Your answer must match the material exactly, line for line.

▶ _INFORMATION SUPPLIED_
===
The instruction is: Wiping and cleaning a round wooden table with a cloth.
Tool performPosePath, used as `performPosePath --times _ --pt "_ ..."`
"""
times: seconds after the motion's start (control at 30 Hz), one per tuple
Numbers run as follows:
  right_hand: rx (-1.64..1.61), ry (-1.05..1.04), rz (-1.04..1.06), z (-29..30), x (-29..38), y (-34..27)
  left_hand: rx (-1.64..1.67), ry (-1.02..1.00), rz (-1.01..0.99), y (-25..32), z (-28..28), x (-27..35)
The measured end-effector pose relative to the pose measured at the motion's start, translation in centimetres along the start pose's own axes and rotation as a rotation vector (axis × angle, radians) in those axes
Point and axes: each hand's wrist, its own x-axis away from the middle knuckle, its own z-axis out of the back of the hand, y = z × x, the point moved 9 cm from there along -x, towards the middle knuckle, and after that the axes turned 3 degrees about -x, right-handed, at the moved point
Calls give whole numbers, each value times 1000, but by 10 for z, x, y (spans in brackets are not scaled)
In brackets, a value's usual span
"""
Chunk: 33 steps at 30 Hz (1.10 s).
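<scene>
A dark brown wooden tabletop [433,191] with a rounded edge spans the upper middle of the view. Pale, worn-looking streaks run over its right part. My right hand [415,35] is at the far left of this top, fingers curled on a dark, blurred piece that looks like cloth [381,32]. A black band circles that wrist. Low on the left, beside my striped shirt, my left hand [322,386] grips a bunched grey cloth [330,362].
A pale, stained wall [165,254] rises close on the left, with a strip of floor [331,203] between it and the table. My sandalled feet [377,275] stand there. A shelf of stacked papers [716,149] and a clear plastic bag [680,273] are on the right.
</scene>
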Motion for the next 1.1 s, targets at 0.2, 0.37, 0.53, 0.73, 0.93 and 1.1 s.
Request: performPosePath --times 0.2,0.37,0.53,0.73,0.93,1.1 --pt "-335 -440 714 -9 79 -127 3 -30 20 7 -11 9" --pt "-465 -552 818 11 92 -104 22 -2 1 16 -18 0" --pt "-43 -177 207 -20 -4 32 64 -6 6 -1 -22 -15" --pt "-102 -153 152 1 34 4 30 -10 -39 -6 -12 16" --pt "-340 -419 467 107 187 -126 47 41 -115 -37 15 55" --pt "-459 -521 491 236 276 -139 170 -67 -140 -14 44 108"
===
▶ _FINISHED EXERCISE_
The instruction is: Wiping and cleaning a round wooden table with a cloth.
Tool performPosePath, used as `performPosePath --times _ --pt "_ ..."`
"""
times: seconds after the motion's start (control at 30 Hz), one per tuple
Numbers run as follows:
  right_hand: rx (-1.64..1.61), ry (-1.05..1.04), rz (-1.04..1.06), z (-29..30), x (-29..38), y (-34..27)
  left_hand: rx (-1.64..1.67), ry (-1.02..1.00), rz (-1.01..0.99), y (-25..32), z (-28..28), x (-27..35)
The measured end-effector pose relative to the pose measured at the motion's start, translation in centimetres along the start pose's own axes and rotation as a rotation vector (axis × angle, radians) in those axes
Point and axes: each hand's wrist, its own x-axis away from the middle knuckle, its own z-axis out of the back of the hand, y = z × x, the point moved 9 cm from there along -x, towards the middle knuckle, and after that the axes turned 3 degrees about -x, right-handed, at the moved point
Calls give whole numbers, each value times 1000, but by 10 for z, x, y (spans in brackets are not scaled)
In brackets, a value's usual span
"""
Chunk: 33 steps at 30 Hz (1.10 s).
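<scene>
A dark brown wooden tabletop [433,191] with a rounded edge spans the upper middle of the view. Pale, worn-looking streaks run over its right part. My right hand [415,35] is at the far left of this top, fingers curled on a dark, blurred piece that looks like cloth [381,32]. A black band circles that wrist. Low on the left, beside my striped shirt, my left hand [322,386] grips a bunched grey cloth [330,362].
A pale, stained wall [165,254] rises close on the left, with a strip of floor [331,203] between it and the table. My sandalled feet [377,275] stand there. A shelf of stacked papers [716,149] and a clear plastic bag [680,273] are on the right.
</scene>
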Motion for the next 1.1 s, targets at 0.2, 0.37, 0.53, 0.73, 0.93 and 1.1 s.
Request: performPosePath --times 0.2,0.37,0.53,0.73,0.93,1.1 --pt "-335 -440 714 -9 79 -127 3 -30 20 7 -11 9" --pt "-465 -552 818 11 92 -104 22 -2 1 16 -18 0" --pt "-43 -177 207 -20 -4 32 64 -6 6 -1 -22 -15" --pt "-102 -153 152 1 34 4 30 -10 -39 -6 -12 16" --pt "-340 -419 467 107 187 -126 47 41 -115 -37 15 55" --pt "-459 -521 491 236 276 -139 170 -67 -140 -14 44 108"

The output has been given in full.